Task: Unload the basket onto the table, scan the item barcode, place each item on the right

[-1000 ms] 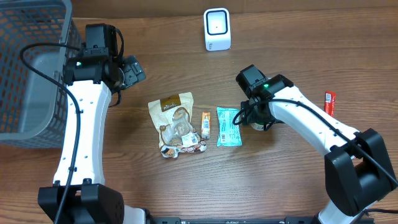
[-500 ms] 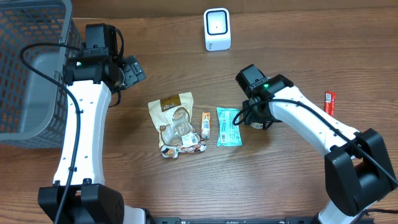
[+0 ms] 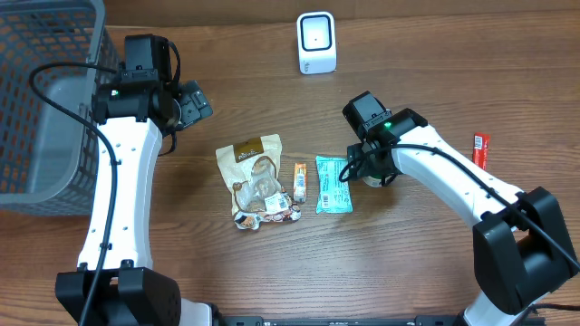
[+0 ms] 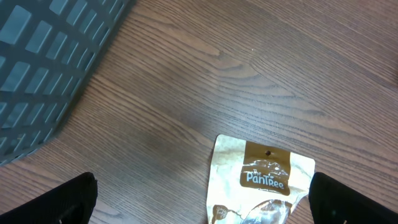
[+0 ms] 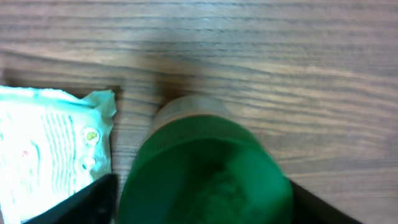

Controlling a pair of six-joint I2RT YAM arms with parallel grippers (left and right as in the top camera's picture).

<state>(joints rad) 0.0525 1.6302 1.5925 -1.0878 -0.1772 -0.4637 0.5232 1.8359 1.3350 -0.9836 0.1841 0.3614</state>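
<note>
Right gripper (image 5: 202, 202) astride green-lidded jar (image 5: 199, 155)

Table (image 3: 408, 263) wood-grain, matt; green cap (image 5: 205, 168) smooth plastic; teal wrapper (image 3: 333, 184) glossy, crinkled.

**Where things lie on my table**

I see the basket (image 3: 36, 100) far left and the scanner (image 3: 316, 43) at the back. Pouch (image 3: 256, 181), small bar (image 3: 300, 181) and packet (image 3: 333, 184) lie in a central row. A jar (image 5: 205, 174) stands just right of the packet, a stick (image 3: 480, 149) far right.
</note>
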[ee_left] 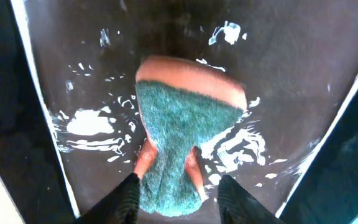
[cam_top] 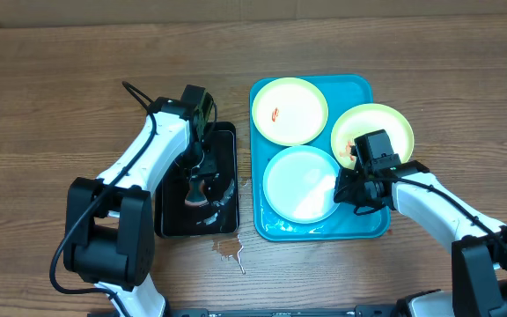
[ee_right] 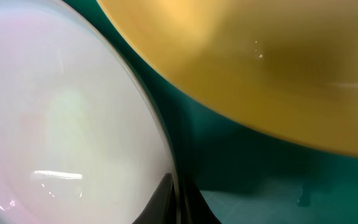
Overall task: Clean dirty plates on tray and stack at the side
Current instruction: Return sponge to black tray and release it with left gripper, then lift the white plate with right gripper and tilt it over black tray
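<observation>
The left gripper (ee_left: 179, 198) hung over the black tray (cam_top: 227, 141) of water, its jaws squeezed onto a sponge (ee_left: 188, 118), green scouring face up. From there the plates lay to its right, across the rim of the blue tray (cam_top: 359, 88). The near plate (cam_top: 299, 183) was closest and looked clean. The far plate (cam_top: 289, 110) and right plate (cam_top: 385, 123) showed red smears. The right gripper (cam_top: 352, 192) sat at the near plate's right rim, jaws almost together and, I judged, pinching it. The next wipe would need the sponge carried rightwards.
</observation>
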`<action>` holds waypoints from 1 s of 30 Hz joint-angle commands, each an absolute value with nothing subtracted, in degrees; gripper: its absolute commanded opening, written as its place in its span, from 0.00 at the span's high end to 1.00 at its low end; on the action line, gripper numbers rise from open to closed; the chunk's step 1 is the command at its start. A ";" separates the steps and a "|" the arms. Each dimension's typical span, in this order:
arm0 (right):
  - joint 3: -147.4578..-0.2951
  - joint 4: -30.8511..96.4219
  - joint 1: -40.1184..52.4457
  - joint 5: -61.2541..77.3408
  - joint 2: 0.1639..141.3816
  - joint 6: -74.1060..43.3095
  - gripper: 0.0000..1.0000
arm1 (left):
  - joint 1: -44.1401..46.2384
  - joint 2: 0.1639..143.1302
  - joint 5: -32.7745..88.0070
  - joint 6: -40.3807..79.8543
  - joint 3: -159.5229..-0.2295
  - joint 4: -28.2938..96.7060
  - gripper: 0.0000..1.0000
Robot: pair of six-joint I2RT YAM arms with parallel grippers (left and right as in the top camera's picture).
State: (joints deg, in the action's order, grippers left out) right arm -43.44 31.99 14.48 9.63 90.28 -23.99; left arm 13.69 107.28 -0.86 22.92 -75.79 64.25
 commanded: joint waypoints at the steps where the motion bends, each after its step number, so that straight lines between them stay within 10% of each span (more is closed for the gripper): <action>1: -44.18 34.96 14.13 6.02 90.67 -23.81 0.96 | 11.70 107.11 1.37 21.76 -80.40 67.24 0.55; 13: -70.72 58.70 17.91 4.89 90.65 -16.43 0.96 | -2.22 104.14 3.27 17.06 -102.08 83.70 0.42; 17: -80.68 63.53 22.41 1.98 90.65 -14.74 0.96 | -6.66 102.15 3.29 16.69 -106.30 84.25 0.00; 30: -85.80 54.85 47.00 -22.59 93.17 -14.11 0.96 | -10.70 100.60 4.08 16.71 -107.04 85.45 0.00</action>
State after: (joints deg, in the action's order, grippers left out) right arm -84.40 56.47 42.46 -13.85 91.48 -14.39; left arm -10.72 101.36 3.25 17.78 -106.13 85.41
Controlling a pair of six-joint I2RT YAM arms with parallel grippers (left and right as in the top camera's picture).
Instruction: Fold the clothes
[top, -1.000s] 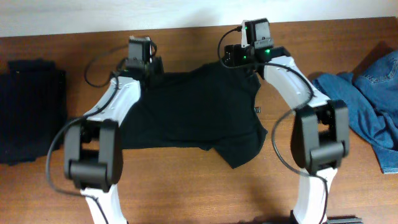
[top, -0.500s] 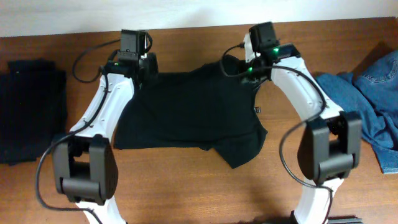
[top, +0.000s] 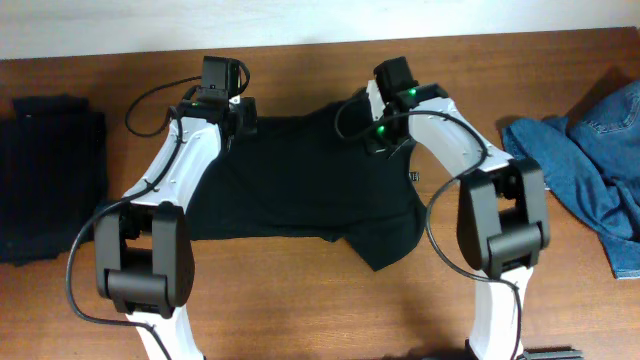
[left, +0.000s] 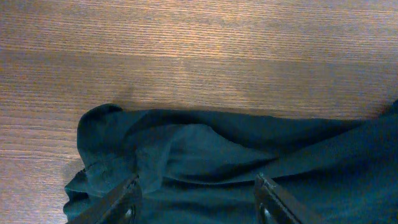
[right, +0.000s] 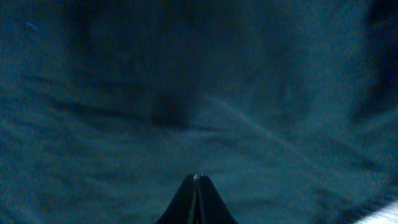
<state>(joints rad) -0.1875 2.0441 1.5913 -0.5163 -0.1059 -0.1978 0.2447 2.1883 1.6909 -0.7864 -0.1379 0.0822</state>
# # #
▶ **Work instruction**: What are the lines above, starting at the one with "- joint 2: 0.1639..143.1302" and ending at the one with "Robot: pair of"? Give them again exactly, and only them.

▶ **Response area**:
  - joint 2: 0.1639..143.1302
  - joint 5: -32.7745..88.0070
  - joint 6: -40.3807..79.8543
  - joint 3: -159.5229..-0.2295
  - joint 4: -28.2938..96.7060
  - gripper: 0.0000..1.0000
Robot: pair of six-joint I2RT YAM arms with parallel grippers (left and right as in the top camera's picture).

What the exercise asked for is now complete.